_Prompt_:
Each line of the entries, from the first to the line containing "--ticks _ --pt", is to be transcribed exactly as it stands; include no other lines.

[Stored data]
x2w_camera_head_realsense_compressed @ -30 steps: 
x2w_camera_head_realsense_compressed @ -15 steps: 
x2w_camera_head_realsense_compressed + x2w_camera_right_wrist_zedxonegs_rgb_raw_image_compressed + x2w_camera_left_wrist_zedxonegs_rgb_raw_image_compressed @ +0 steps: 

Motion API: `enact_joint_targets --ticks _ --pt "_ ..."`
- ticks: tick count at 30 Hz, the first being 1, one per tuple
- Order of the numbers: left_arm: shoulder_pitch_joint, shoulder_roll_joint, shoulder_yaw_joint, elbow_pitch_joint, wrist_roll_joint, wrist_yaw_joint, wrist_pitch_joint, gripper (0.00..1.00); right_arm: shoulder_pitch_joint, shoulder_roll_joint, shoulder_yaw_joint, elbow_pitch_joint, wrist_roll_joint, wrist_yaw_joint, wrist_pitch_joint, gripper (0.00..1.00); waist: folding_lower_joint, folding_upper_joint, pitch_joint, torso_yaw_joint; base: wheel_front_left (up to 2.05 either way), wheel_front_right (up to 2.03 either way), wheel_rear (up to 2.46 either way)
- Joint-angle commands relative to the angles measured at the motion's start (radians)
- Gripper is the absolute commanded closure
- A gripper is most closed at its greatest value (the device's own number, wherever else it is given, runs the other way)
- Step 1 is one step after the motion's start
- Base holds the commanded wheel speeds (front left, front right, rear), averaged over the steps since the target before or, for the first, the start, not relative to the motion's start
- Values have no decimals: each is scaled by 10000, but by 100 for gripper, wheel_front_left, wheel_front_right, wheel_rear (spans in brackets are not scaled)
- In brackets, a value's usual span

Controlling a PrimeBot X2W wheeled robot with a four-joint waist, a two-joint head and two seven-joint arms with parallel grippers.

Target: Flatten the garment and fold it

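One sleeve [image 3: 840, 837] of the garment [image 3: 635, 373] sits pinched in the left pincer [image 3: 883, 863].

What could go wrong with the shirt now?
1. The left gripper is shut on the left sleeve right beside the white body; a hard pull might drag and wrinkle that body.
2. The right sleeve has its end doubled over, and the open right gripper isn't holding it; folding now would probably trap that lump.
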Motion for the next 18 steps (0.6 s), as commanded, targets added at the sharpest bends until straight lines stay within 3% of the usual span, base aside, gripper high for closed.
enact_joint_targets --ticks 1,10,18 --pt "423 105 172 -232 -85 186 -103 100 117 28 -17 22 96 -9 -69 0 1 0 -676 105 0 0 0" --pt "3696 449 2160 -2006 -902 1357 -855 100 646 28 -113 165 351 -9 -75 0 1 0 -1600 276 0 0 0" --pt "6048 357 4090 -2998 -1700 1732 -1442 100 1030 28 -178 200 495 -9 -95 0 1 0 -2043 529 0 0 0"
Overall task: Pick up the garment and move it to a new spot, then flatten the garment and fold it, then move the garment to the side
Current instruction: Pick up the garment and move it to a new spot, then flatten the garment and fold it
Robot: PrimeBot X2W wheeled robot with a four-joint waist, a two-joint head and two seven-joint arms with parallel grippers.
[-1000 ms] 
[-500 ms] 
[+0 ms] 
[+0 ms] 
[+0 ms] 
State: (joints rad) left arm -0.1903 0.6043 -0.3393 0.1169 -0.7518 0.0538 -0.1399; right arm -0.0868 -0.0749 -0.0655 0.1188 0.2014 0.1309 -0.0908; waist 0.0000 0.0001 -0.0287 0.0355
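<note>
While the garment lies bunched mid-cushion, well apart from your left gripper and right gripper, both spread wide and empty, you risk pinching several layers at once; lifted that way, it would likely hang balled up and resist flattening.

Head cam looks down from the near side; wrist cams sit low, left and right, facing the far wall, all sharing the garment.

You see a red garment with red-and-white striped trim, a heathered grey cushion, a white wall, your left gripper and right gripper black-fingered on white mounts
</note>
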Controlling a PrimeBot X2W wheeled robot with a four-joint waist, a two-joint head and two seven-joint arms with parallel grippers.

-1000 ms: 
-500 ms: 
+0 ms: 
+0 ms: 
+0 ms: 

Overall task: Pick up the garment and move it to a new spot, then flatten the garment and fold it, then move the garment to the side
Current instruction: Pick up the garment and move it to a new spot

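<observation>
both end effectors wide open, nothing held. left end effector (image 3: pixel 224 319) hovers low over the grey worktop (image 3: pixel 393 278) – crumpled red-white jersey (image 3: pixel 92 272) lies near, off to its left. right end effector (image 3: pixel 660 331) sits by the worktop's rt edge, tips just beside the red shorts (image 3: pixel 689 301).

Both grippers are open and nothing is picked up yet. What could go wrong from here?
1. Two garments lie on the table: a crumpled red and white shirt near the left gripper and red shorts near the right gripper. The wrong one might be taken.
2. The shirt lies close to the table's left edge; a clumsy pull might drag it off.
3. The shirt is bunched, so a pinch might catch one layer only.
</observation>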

_Response for this exercise_:
x2w_camera_head_realsense_compressed @ -30 steps: 
x2w_camera_head_realsense_compressed @ -15 steps: 
x2w_camera_head_realsense_compressed + x2w_camera_right_wrist_zedxonegs_rgb_raw_image_compressed + x2w_camera_left_wrist_zedxonegs_rgb_raw_image_compressed @ +0 steps: 

Motion API: `enact_joint_targets --ticks _ --pt "_ ..."`

The answer is complete, and the exercise is done.